The duploid framework [2] provides the categorical perspective on the same
phenomenon: composition of value-mode and computation-mode operations is
non-associative. Three of four associativity equations hold; the one that
fails is the (+,−) equation: (h ○ g) • f ≠ h ○ (g • f) where • composes
through a positive (value) intermediary and ○ through a negative (computation)
intermediary [2, 3]. The two bracketings evaluate f and h in different
orders — exactly the non-determinism in the critical pair.
Concretely, take the three operations that compose in bug 002:
f: parameter expansion positive (produces an expanded value)
g: compound assignment body positive → negative (sets sh.prefix, enters computation)
h: DEBUG trap dispatch negative (computation-mode intrusion)
(h ○ g) • f f produces a value; g and h compose in computation mode.
g's sh.prefix is contained within the (h ○ g) frame —
the trap fires with sh.prefix managed by the frame.
h ○ (g • f) g and f compose through the positive intermediary — f
expands within g's sh.prefix context — then h fires
around the result, seeing (and corrupting) sh.prefix.
The left bracketing contains sh.prefix within the computation frame; the
right exposes it. Bug 002 is the right bracketing in action.
Bug 001 (bugs/001-typeset-compound-assoc-expansion.ksh): typeset -i
combined with compound-associative array expansion produces "invalid variable
name." Root cause: the lexer's S_DOT handler (lex.c:873) resets
varnamelength when it sees . preceded by ], which is correct for
compound LHS names like foo[x].bar=value. But the handler had no nesting-
level guard: in typeset -i n=${#T[k].arr[@]}, the . between T[k] and
arr is inside the ${} expansion, not part of the LHS name n. The
handler fired anyway, zeroing varnamelength from 1 to 0, causing parse.c
to write an empty name and nv_open("", ...) to fail. Fixed in commit
91f0d162 (lex.c): add a lp->lexd.level==inlevel guard.

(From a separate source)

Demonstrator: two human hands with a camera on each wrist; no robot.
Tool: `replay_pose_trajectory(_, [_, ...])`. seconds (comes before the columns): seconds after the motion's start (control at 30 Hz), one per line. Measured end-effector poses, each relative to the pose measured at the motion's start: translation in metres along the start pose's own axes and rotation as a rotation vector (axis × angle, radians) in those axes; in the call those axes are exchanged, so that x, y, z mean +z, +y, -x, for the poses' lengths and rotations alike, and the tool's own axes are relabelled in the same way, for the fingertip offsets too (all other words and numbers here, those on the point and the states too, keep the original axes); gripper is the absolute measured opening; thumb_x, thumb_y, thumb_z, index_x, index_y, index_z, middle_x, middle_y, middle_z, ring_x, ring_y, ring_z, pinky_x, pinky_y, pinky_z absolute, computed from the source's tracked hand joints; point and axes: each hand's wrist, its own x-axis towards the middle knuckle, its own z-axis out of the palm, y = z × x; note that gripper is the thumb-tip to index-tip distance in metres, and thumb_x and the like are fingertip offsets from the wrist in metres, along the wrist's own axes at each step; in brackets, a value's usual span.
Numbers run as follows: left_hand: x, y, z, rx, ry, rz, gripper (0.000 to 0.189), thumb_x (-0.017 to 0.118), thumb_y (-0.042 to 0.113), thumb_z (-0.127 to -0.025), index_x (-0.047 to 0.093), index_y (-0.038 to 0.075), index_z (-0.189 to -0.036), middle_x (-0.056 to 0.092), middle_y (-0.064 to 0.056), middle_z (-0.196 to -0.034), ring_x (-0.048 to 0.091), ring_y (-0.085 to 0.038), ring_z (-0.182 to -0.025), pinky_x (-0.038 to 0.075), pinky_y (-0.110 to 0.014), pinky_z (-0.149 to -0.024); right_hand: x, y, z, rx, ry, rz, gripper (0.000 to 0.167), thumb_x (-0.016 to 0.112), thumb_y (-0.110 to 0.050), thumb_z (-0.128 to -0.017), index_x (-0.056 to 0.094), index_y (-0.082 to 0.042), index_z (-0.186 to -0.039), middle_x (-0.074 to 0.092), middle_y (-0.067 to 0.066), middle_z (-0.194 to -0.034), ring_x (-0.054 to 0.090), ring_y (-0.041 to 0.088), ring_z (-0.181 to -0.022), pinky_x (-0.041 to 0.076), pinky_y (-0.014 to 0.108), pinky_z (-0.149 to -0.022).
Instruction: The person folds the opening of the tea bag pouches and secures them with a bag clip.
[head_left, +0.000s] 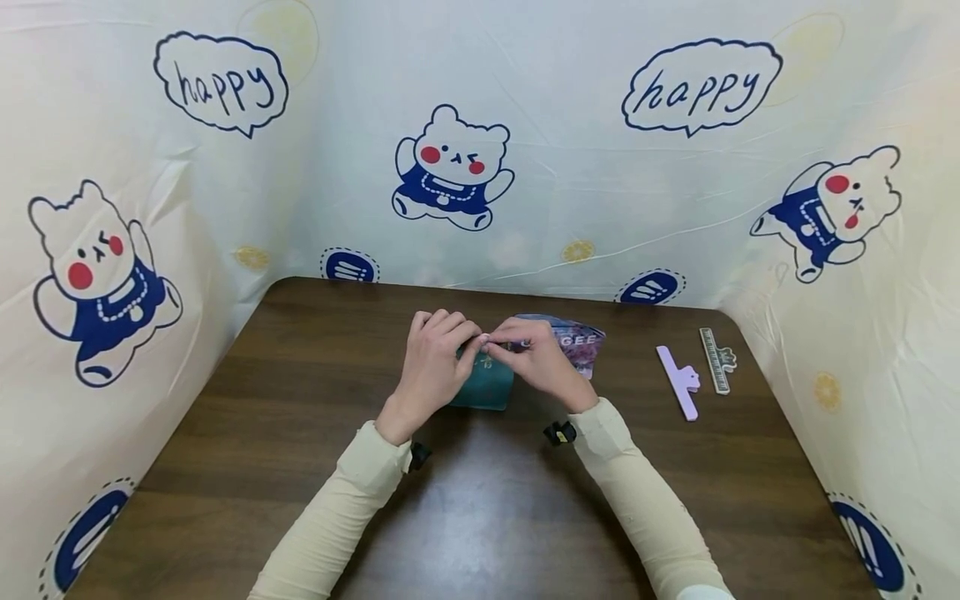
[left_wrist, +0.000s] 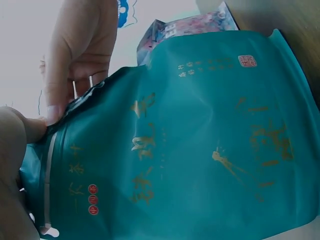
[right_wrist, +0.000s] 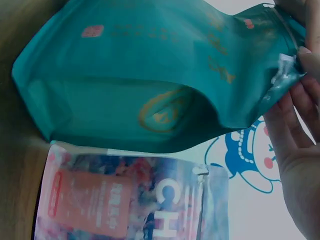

Bug 002 (bugs/002-typeset-debug-trap-compound-assign.ksh): typeset
inside a function fails when called from a DEBUG trap during compound
assignment. Root cause: sh_debug() in xec.c executes the trap handler
without saving/restoring sh.prefix. The compound assignment context
(sh.prefix set, positive mode) is a value-level operation; the DEBUG trap
is a computation-level operation. Running the trap without clearing the prefix
lets the computation context corrupt the value context. Fixed by the
polarity lite frame in sh_debug().
Bug 003a (bugs/003-debug-trap-self-unset.ksh): trap - DEBUG inside a
DEBUG trap handler has no lasting effect — the trap keeps firing. Root cause:
sh_debug() saves the full sh.st struct (including sh.st.trap[]) before
running the handler, then does a blanket restore afterward. The handler's
trap - DEBUG zeros the trap slot, but the restore overwrites it with the old
pointer, resurrecting the trap. This is a stale context violation: the saved
state becomes invalid during handler execution, and the restore clobbers the
handler's intentional mutation.
Bug 003b (bugs/003-debug-trap-free-restore-uaf.ksh): Related to 003a,
but the failure mode is use-after-free. The handler's trap - DEBUG frees the
trap string and zeros the slot. But the saved sh.st copy still holds the now-
freed pointer. The blanket restore writes this dangling pointer back to
sh.st.trap[], and the next DEBUG event dereferences it.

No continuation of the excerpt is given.